| WHAT TO WORK ON |
Please copy the listing below in its entirety, without alteration.

| DATA PROVIDED |
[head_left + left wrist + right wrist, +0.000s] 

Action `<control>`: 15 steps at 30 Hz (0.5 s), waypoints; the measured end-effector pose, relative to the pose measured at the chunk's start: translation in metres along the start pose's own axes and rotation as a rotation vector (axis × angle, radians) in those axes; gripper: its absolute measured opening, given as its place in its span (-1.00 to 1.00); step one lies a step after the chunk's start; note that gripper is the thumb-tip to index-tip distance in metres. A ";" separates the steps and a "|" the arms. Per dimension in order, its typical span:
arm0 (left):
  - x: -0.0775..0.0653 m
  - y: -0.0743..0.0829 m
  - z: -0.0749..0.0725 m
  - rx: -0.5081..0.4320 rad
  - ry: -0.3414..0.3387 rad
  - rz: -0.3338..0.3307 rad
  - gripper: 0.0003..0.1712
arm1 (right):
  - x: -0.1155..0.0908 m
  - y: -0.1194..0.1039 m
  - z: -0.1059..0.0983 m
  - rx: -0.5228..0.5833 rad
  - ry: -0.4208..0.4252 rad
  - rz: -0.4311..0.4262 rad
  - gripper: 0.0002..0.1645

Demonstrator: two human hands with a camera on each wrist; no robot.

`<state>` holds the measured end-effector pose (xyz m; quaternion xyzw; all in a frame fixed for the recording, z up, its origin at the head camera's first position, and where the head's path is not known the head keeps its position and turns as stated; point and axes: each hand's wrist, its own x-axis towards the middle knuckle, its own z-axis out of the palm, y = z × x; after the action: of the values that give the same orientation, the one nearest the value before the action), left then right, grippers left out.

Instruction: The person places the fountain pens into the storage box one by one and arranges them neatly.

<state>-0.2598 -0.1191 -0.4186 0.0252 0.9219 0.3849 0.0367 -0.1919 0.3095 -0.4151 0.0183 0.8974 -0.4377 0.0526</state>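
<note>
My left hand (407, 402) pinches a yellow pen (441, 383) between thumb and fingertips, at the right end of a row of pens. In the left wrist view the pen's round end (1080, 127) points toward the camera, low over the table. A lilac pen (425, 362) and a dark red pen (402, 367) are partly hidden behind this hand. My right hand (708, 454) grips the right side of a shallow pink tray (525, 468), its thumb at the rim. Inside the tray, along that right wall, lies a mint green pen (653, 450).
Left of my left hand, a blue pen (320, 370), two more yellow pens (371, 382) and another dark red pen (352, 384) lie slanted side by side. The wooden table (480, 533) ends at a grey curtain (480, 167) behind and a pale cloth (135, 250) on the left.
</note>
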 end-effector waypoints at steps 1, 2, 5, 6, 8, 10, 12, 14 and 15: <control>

| SOLUTION TO THE EXERCISE |
[head_left + left wrist + right wrist, +0.000s] 

Action `<control>`: 15 steps at 30 Hz (0.5 s), waypoints; the measured end-effector pose, relative to the pose measured at the chunk's start: translation in metres along the start pose's own axes and rotation as a rotation vector (axis × angle, radians) in those axes; gripper: its absolute measured opening, given as its place in its span (-1.00 to 1.00); step one lies a step after the chunk's start; note that gripper is the thumb-tip to index-tip distance in metres. A ";" separates the steps and a "|" the arms. Per dimension in order, its typical span:
arm0 (left):
  - x: -0.0775..0.0653 m
  - y: -0.0743..0.0829 m
  - z: -0.0749..0.0725 m
  - rx: -0.5081..0.4320 rad
  - ry: -0.3414..0.3387 rad
  - rz: -0.3338..0.3307 rad
  - gripper: 0.0003..0.1712
arm1 (right):
  - x: -0.1155..0.0908 m
  - y: -0.1194..0.1039 m
  - z: -0.1059..0.0983 m
  - rx: -0.5228..0.5833 rad
  - ry: -0.4208..0.4252 rad
  - rz: -0.4311..0.4262 rad
  - gripper: 0.0002..0.1645

Demonstrator: two human hands with a camera on each wrist; no robot.

`<state>` holds the measured end-effector pose (xyz m; quaternion xyzw; all in a frame fixed for the recording, z up, its origin at the head camera's first position, and where the head's path is not known the head keeps its position and turns as stated; point and axes: each hand's wrist, its own x-axis towards the middle knuckle, its own z-axis out of the palm, y = z × x; after the action: of the values that give the same orientation, the one nearest the value before the action), left then right, grippers left out.

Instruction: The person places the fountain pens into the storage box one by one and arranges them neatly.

<state>-0.2598 -0.1191 -0.4186 0.0252 0.9219 0.3849 0.0367 -0.1919 0.3095 -0.4151 0.0183 0.8974 -0.4377 0.0526</state>
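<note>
My left hand (407, 402) pinches a yellow pen (441, 383) between thumb and fingertips, at the right end of a row of pens. In the left wrist view the pen's round end (1080, 127) points toward the camera, low over the table. A lilac pen (425, 362) and a dark red pen (402, 367) are partly hidden behind this hand. My right hand (708, 454) grips the right side of a shallow pink tray (525, 468), its thumb at the rim. Inside the tray, along that right wall, lies a mint green pen (653, 450).
Left of my left hand, a blue pen (320, 370), two more yellow pens (371, 382) and another dark red pen (352, 384) lie slanted side by side. The wooden table (480, 533) ends at a grey curtain (480, 167) behind and a pale cloth (135, 250) on the left.
</note>
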 end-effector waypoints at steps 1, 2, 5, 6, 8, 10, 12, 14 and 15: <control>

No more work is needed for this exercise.